Мать Ицилии, поднявшись на цыпочки, махала им рукой из толпы.
– Какой человек? – прошептала Ицилия.
Виргиния оглянулась. Марк растаял в толпе. Она посмотрела на окно над лавкой пряностей – ставни были закрыты.
Ну а потом их матери оказались рядом, и если девушки и хотели бы посекретничать, то такой возможности у них уже не было.
* * *Несколько дней спустя свитки, содержавшие первую часть Двенадцати таблиц, были прибиты гвоздями к стене объявлений на Форуме.
Собралась огромная толпа, состоявшая и из патрициев, и из плебеев. Человек с зоркими глазами и громким голосом вызвался прочитать свитки вслух, чтобы остальные, включая многих неграмотных, могли ознакомиться с их содержанием. Его часто прерывали восклицаниями и вопросами, а когда он закончил, началось горячее обсуждение.
– Ясно, что новые законы подтверждают традиционные права главы фамилии. Очень хорошо! Ибо пока муж и отец сохраняет дыхание, ему должна принадлежать полная власть над его женой и детьми и над их женами и их детьми тоже.
– А как насчет права главы дома продавать своих сыновей и внуков в рабство, а потом выкупать их обратно?
– Это уже делается каждый день. Человек, не имеющий возможности уплатить долг, отдает в услужение заимодавцу своего сына. Новый закон лишь кодифицирует общепринятую практику и устанавливает предел того, сколько раз человеку позволено это делать, что хорошо для сыновей и внуков.
– А как насчет закона, по которому освобожденные рабы получают полные права граждан?
– А почему бы и нет? Нередко раб является незаконнорожденным ребенком господина и домашней рабыни. Если господин считает уместным освободить этого бастарда, тогда он должен стать гражданином, таким же, как остальные сыновья хозяина.
– В конце концов, может быть, эти децемвиры поработали не так уж плохо.
– Может быть.
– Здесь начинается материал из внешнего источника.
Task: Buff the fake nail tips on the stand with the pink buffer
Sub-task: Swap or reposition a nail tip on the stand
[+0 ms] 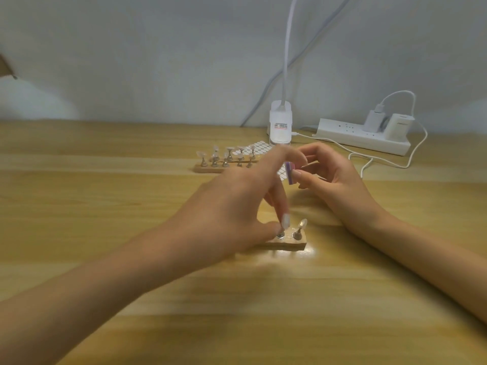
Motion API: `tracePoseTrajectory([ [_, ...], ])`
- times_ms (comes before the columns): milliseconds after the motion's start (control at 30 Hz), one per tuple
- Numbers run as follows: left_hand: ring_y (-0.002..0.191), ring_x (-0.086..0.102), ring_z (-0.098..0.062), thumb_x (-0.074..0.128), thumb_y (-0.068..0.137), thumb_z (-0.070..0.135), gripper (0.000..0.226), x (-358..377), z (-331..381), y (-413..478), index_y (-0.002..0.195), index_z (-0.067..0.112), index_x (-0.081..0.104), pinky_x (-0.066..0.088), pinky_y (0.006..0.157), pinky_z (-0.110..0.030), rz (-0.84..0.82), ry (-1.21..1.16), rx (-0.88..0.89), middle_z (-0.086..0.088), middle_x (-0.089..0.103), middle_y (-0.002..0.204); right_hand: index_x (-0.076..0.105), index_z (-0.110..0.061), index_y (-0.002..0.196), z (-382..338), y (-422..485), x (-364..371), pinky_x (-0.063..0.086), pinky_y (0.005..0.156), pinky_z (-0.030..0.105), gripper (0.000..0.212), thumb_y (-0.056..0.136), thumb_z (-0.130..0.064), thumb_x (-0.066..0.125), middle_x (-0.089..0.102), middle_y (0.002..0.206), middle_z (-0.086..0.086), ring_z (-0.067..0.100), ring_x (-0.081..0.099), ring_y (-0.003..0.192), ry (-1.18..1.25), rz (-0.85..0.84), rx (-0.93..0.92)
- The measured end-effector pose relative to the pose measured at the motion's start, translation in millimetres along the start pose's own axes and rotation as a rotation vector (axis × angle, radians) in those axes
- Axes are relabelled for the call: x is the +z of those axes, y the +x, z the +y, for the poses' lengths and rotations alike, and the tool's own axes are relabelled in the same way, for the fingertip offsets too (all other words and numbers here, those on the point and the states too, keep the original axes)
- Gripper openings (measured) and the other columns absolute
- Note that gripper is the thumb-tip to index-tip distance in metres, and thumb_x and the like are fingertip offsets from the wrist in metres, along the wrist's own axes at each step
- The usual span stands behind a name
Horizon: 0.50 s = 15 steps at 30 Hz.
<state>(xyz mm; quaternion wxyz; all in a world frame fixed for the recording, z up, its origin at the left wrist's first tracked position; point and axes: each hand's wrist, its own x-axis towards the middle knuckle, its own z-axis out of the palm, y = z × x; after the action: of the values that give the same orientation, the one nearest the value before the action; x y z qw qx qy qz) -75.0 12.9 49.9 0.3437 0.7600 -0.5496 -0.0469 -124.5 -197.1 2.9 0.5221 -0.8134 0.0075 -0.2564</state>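
far stand (203,168) with nail tips (229,148), toward back edge of table (105,233) | left hand (232,206) — thumb and finger pinch a peg (281,235) on near stand (297,245), table's middle | nail tip (303,223) on next peg | pink buffer (291,173) — pinched by right hand (334,177), held above table behind near stand

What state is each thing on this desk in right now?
left hand, pinching a peg on the near stand
right hand, holding the pink buffer
rightmost nail tip, mounted on the near stand, untouched
far stands, carrying nail tips, untouched
power strip, two adapters plugged in
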Motion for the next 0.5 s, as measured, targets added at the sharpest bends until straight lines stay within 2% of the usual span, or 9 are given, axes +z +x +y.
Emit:
tracePoseTrajectory([
  [67,0.095,0.06,0.002,0.073,0.079,0.011,0.069,2,1,-2,0.13,0.043,0.039,0.051,0.088,-0.039,-0.016,0.061,-0.027,0.026,0.067,0.085,0.065,-0.024,0.106,-1,0,0,0.055,0.078,0.034,0.022,0.087,-0.028,0.074,0.071,0.097,-0.001,0.012,0.068,0.086,0.001,0.004,-0.004],
  [133,0.094,0.061,-0.001,0.072,0.079,0.012,0.07,3,-2,-2,0.132,0.043,0.038,0.05,0.09,-0.04,-0.02,0.078,-0.052,0.026,0.066,0.085,0.065,-0.024,0.107,-2,-1,0,0.056,0.077,0.03,0.028,0.084,-0.036,0.075,0.071,0.097,-0.003,0.01,0.069,0.087,-0.005,0.005,-0.007],
  [233,0.093,0.061,-0.001,0.072,0.082,0.014,0.077,5,-8,-1,0.136,0.05,0.031,0.052,0.085,-0.039,-0.049,0.097,-0.084,0.024,0.064,0.087,0.065,-0.023,0.108,-2,-1,0,0.056,0.075,0.027,0.028,0.085,-0.035,0.074,0.071,0.096,-0.004,0.012,0.069,0.087,-0.008,0.002,-0.003],
  [333,0.091,0.062,0.0,0.071,0.084,0.015,0.075,7,-14,-1,0.13,0.057,0.028,0.053,0.083,-0.04,-0.065,0.082,-0.105,0.025,0.062,0.091,0.066,-0.018,0.11,-2,-1,0,0.055,0.075,0.027,0.033,0.083,-0.036,0.071,0.071,0.097,0.001,0.014,0.07,0.086,-0.002,0.009,0.004],
  [500,0.087,0.063,0.002,0.072,0.085,0.015,0.072,10,-21,1,0.13,0.056,0.031,0.055,0.083,-0.041,-0.057,0.022,-0.131,0.022,0.063,0.09,0.066,-0.018,0.11,-2,-1,1,0.055,0.078,0.034,0.034,0.083,-0.039,0.07,0.071,0.098,0.003,0.02,0.07,0.088,-0.005,0.003,0.011],
])
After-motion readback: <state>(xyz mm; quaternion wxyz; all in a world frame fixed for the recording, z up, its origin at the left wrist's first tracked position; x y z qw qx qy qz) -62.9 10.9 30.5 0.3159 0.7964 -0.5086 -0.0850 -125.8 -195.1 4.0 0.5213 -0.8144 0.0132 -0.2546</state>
Но пора им сложить свои полномочия, снова созвать сенат и дать нам избрать новых консулов!
– И не забудь плебейских трибунов, защитников народа!
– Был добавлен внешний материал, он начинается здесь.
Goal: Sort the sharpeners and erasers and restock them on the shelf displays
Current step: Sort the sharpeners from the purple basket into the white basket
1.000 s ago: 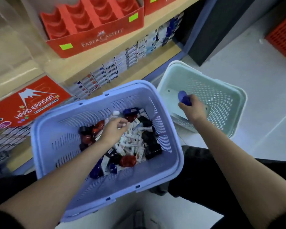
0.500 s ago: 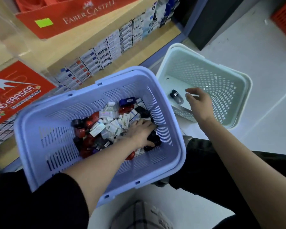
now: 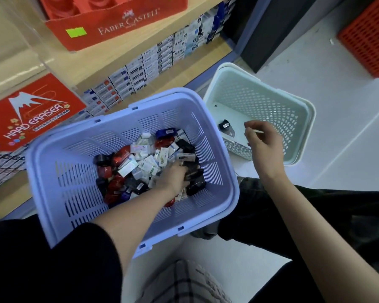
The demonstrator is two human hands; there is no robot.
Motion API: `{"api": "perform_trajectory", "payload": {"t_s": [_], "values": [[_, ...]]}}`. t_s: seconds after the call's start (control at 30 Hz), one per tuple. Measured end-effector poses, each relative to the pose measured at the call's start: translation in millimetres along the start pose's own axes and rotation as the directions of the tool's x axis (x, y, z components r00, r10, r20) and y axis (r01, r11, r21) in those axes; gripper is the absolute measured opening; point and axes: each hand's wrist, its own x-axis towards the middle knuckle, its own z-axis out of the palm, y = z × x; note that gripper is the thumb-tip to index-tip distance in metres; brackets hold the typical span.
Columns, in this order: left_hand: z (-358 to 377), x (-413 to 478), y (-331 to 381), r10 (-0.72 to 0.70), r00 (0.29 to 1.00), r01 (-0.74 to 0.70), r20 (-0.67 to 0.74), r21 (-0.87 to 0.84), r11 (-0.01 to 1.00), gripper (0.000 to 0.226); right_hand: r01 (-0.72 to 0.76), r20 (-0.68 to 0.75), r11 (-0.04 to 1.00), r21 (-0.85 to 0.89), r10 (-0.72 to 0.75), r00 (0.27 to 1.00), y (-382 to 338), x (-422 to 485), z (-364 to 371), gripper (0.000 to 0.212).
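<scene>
A lilac basket (image 3: 53,162) in front of me holds a mixed heap of white boxed erasers (image 3: 149,160) and red, black and blue sharpeners (image 3: 116,158). My left hand (image 3: 173,178) reaches down into the right side of the heap, its fingers curled round a black sharpener (image 3: 195,176); the fingertips are buried. To the right stands a pale green basket (image 3: 302,119) with one dark sharpener (image 3: 224,124) on its floor. My right hand (image 3: 265,143) hovers over that basket's near rim, fingers loosely curled and holding nothing.
Wooden shelves at the upper left carry a red Faber-Castell display box (image 3: 118,25), a red Hard Eraser box (image 3: 31,117) and rows of small white product boxes (image 3: 140,68). An orange crate (image 3: 370,36) stands at the far right on the white floor. My legs lie below the baskets.
My right hand let a sharpener drop into the green basket and has pulled back slightly. My left hand shifted from the white erasers to the black sharpeners on the right.
</scene>
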Motion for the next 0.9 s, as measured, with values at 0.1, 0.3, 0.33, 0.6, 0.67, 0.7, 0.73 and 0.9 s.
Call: {"api": "perform_trajectory", "payload": {"t_s": [0.1, 0.3, 0.33, 0.6, 0.67, 0.7, 0.73, 0.9], "values": [[-19.5, -19.5, -20.2, -0.126, 0.991, 0.107, -0.031, -0.358, 0.928, 0.046, 0.239, 0.034, 0.969, -0.066, -0.237, 0.971, -21.1, -20.3, 7.2, 0.014], [-50.0, -66.1, -96.4, -0.346, 0.926, 0.207, -0.152, -0.561, 0.802, 0.039, 0.389, 0.546, 0.881, -0.267, -0.194, 0.815, -14.0, -20.7, 102.6, 0.025], [-53.3, -69.8, -106.8, -0.381, 0.912, 0.227, -0.153, -0.585, 0.779, 0.045, 0.365, 0.582, 0.873, -0.324, -0.12, 0.804, -3.1, -13.0, 123.7, 0.031], [-65.9, -60.1, -121.8, -0.341, 0.939, 0.201, -0.047, -0.731, 0.653, 0.027, 0.44, 0.616, 0.717, -0.541, -0.019, 0.788, 64.6, 44.6, 196.4, 0.067], [-64.5, -57.9, -121.2, -0.32, 0.947, 0.208, -0.01, -0.742, 0.638, 0.025, 0.468, 0.632, 0.699, -0.54, -0.03, 0.774, 71.2, 43.6, 197.1, 0.065], [-63.7, -57.4, -121.0, -0.316, 0.949, 0.212, 0.0, -0.742, 0.636, 0.024, 0.486, 0.637, 0.679, -0.549, -0.037, 0.77, 74.1, 42.0, 197.9, 0.065], [-62.5, -57.3, -120.9, -0.316, 0.949, 0.215, 0.005, -0.742, 0.635, 0.021, 0.507, 0.635, 0.648, -0.569, -0.046, 0.771, 74.7, 39.9, 198.8, 0.066], [-58.9, -62.1, -124.3, -0.344, 0.939, 0.222, -0.007, -0.749, 0.624, 0.021, 0.545, 0.624, 0.573, -0.612, -0.072, 0.778, 65.5, 37.4, 201.9, 0.064]]}}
– Возмутителей черни, ты хочешь сказать?
– Пожалуйста, граждане, пожалуйста! Давайте не будем втягиваться в тот старый спор! Сама цель Двенадцати таблиц в том, чтобы преодолеть раскол внутри города и позволить нам двигаться вперед…
Стоя чуть в стороне от толпы, Ицилия напряженно вслушивалась в то, что говорили мужчины. Ей, молодой девушке, никак не пристало проталкиваться к Двенадцати таблицам или выкрикивать свой вопрос, хотя она очень хотела узнать, вошел ли в закон пресловутый пункт о запрете браков между патрициями и плебеями. Они с Виргинией шли к храму Фортуны, чтобы погадать и определить новый благоприятный свадьбе день. Виргиния неожиданно отозвали из Рима в связи с его обязанностями в армии, и свадьбу пришлось отложить как минимум на месяц. Их матери, заболтавшись, ушли вперед, и когда Ицилия увидела толпу и поняла, о чем они говорят, то упросила Виргинию задержаться с ней на минуточку.
– Никакого толку, – наконец пробормотала она, покачав головой. – Никто из них не обсуждает браки: все разговоры только о рабстве и полномочиях отцов фамилий. Мы можем идти, Виргиния. Виргиния?
Она огляделась по сторонам. Виргинии нигде не было видно.
Матери хватились их и стали возвращаться.
– Ицилия! – крикнула ее мать. – Поторопись, нечего бездельничать. Сегодня у нас полно хлопот. Где Виргиния?
– Я не знаю.
– А разве она была не с тобой?
– Да, но мы остановились буквально на минуточку. Я отвернулась, а когда оглянулась…
Ицилию прервал подбежавший к ним со встревоженным видом человек.
– Ты ведь жена Виргиния? – сказал он.
Мать Виргинии кивнула.
– А где твой муж? Он должен немедленно прийти!
– Его нет в городе.
– А где он?
– Вызвали по военным делам. А что случилось?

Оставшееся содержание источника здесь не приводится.